Spectrally-regularised-LVMs is a Python-based package which facilitates the estimation of the linear latent variable model (LVM) parameters with a unique spectral regularisation term in single channel time-series applications.

Purpose

LVMs are a statistical methodology which tries to capture the underlying structure in some observed data. This package caters to single channel time-series applications and provides a methodology to estimate the LVM parameters. The model parameters are encouraged to be diverse via a spectral regularisation which penalises source duplication of the spectral information captured by the latent sources.

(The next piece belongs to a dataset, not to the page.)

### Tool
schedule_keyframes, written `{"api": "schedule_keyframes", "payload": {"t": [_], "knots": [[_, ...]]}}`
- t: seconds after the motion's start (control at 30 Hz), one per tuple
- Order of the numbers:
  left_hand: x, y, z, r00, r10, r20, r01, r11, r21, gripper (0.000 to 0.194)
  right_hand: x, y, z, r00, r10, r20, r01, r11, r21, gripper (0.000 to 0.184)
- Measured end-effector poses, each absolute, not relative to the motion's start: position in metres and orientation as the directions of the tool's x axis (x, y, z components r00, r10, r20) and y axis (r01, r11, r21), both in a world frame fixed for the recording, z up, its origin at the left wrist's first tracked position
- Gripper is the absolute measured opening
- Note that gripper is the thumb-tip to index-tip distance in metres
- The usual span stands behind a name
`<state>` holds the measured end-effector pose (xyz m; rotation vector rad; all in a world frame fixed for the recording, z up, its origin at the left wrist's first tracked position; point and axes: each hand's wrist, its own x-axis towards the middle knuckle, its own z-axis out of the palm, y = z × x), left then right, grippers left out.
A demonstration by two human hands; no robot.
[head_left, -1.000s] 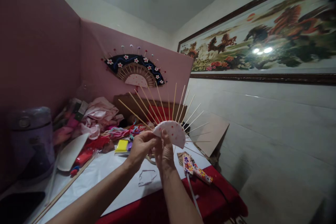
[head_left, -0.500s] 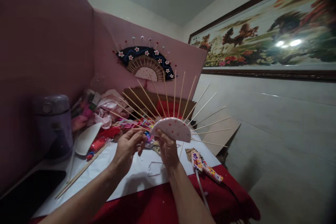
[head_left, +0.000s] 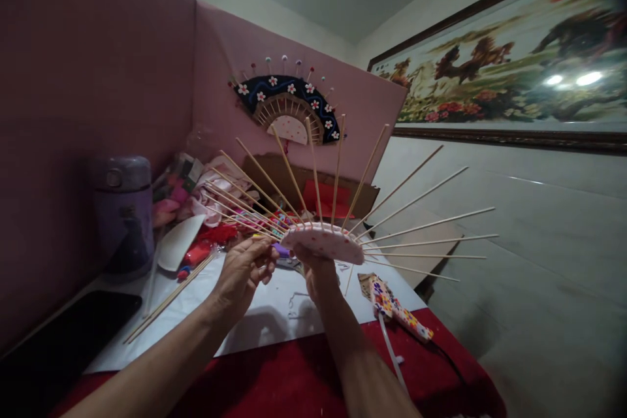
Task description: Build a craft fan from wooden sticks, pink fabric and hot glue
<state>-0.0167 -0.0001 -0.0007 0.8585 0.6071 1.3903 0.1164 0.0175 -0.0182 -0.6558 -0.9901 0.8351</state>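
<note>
A half-round fan base in pale dotted cloth, with several thin wooden sticks spreading from its curved edge, is held up above the table. My right hand grips it from below, thumb on the near face and the other fingers hidden behind. The base tips back so its upper edge shows. Beside its left end is my left hand, fingers curled and thumb and forefinger together by the lowest left sticks. Whatever may be between those fingertips is hidden. A finished dark fan with white flowers hangs on the pink board behind.
A floral glue gun with a cord lies at right on the red cloth. Loose sticks, a black phone, a purple flask and a white curved piece are at left. Pink cloth and craft bits are heaped behind.
My left hand has come away from my right hand to the base's left end. The fan base has tilted back, its sticks leaning nearer. The view has shifted left and down.
</note>
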Motion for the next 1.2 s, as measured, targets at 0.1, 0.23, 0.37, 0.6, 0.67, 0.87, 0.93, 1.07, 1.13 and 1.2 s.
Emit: {"api": "schedule_keyframes", "payload": {"t": [0.1,0.23,0.37,0.6,0.67,0.87,0.93,1.07,1.13,1.2], "knots": [[-0.017,0.0,-0.001,0.116,0.985,0.126,-0.58,-0.036,0.814,0.019,0.117,0.017,-0.018,0.209,0.912,0.353,-0.448,0.41,-0.794,0.035],[-0.015,-0.001,0.002,0.098,0.991,0.095,-0.598,-0.017,0.801,0.012,0.116,0.022,-0.022,0.232,0.915,0.331,-0.458,0.402,-0.793,0.038],[-0.014,-0.004,0.009,0.098,0.995,0.021,-0.633,0.046,0.773,0.006,0.115,0.025,-0.026,0.251,0.906,0.342,-0.449,0.421,-0.788,0.038],[-0.019,-0.003,0.015,0.121,0.991,-0.053,-0.664,0.12,0.738,0.019,0.118,0.024,-0.028,0.177,0.911,0.372,-0.413,0.412,-0.812,0.037],[-0.02,-0.002,0.015,0.111,0.991,-0.079,-0.665,0.133,0.734,0.021,0.118,0.023,-0.028,0.17,0.91,0.378,-0.378,0.415,-0.828,0.033],[-0.019,-0.002,0.012,0.092,0.995,0.029,-0.619,0.034,0.785,0.01,0.111,0.018,-0.021,0.184,0.919,0.348,-0.445,0.394,-0.804,0.034],[-0.018,-0.003,0.009,0.079,0.989,0.126,-0.548,-0.062,0.834,0.007,0.11,0.016,-0.017,0.231,0.911,0.342,-0.484,0.412,-0.772,0.034],[-0.015,-0.002,0.005,0.048,0.955,0.292,-0.356,-0.257,0.898,0.016,0.112,0.012,-0.012,0.247,0.894,0.374,-0.506,0.448,-0.737,0.028],[-0.015,-0.002,0.002,0.035,0.928,0.371,-0.25,-0.352,0.902,0.014,0.112,0.011,-0.011,0.243,0.895,0.373,-0.539,0.445,-0.716,0.027],[-0.013,-0.002,0.0,0.041,0.899,0.436,-0.169,-0.424,0.89,0.013,0.111,0.011,-0.011,0.244,0.901,0.359,-0.566,0.433,-0.701,0.027]]}}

The purpose of this package is to provide a complete methodology that caters to a variety of LVM objective functions.

Documentation

Please visit the docs for all supporting documentation for this package.

Installation

The package is designed to be used through the Python API, and can be installed using pip:

$ pip install spectrally-regularised-LVMs

Requirements

This package used Python ≥ 3.10 or later to run. For other python dependencies, please check the pyproject.toml file included in this repository. The dependencies of this package are as follows:

Package Version
Python ≥ 3.10
Numpy ≥ 1.23.1
Matplotlib ≥ 3.5.2
SciPy ≥ 1.8.1
scikit-learn ≥ 1.1.2
tqdm ≥ 4.64.1
SymPy ≥ 1.1.1

API usage

Model parameter estimation

A generic example is shown below:

import spectrally_regularised_LVMs as srLVMs

# Load in some data
signal_data = ... # Load a single channel time-series signal
Fs = ... # Sampling frequency of the data

# Hankelise the data
X = srLVMs.hankel_matrix(signal_data,
                          Lw = 512,
                          Lsft = 1)

# Define a cost function for latent sources with maximum variance
cost_inst = srLVMs.VarianceCost()

# Define a model instance
model_inst = srLVMs.LinearModel(n_sources=10,
                                 cost_instance=cost_inst,
                                 whiten=False,
                                 alpha_reg=1.0)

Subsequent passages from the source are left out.